Write each line out a second time, exactly as shown below.
SUPPLIED MATERIAL Block Start
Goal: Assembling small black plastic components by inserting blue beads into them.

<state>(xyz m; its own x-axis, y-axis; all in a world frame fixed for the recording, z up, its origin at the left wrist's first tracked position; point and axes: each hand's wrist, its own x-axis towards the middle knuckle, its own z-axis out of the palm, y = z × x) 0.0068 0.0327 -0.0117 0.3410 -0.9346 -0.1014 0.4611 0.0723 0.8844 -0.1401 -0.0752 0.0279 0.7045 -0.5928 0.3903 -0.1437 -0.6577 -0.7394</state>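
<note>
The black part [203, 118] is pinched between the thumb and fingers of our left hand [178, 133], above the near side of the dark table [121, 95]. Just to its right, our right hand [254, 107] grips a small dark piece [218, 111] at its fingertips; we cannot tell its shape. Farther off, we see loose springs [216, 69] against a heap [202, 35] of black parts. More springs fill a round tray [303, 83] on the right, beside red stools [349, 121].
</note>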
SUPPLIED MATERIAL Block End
▶ _SOLUTION TO THIS PROBLEM_
Goal: Assembling small black plastic components by inserting blue beads into them.

<state>(xyz m; its own x-axis, y-axis; all in a world frame fixed for the recording, z up, its origin at the left wrist's first tracked position; point and axes: each hand's wrist, its own x-axis towards the middle knuckle, its own z-axis out of the palm, y = z × x) 0.0068 0.0327 -0.0117 0.3410 -0.9346 -0.1014 0.4611 0.0723 0.8844 -0.1401 -0.0752 0.0279 0.7045 -0.5928 0.3903 -0.1437 -0.6577 -0.7394</state>
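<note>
The black part [203, 118] is pinched between the thumb and fingers of our left hand [178, 133], above the near side of the dark table [121, 95]. Just to its right, our right hand [254, 107] grips a small dark piece [218, 111] at its fingertips; we cannot tell its shape. Farther off, we see loose springs [216, 69] against a heap [202, 35] of black parts. More springs fill a round tray [303, 83] on the right, beside red stools [349, 121].
</note>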

This concludes the response.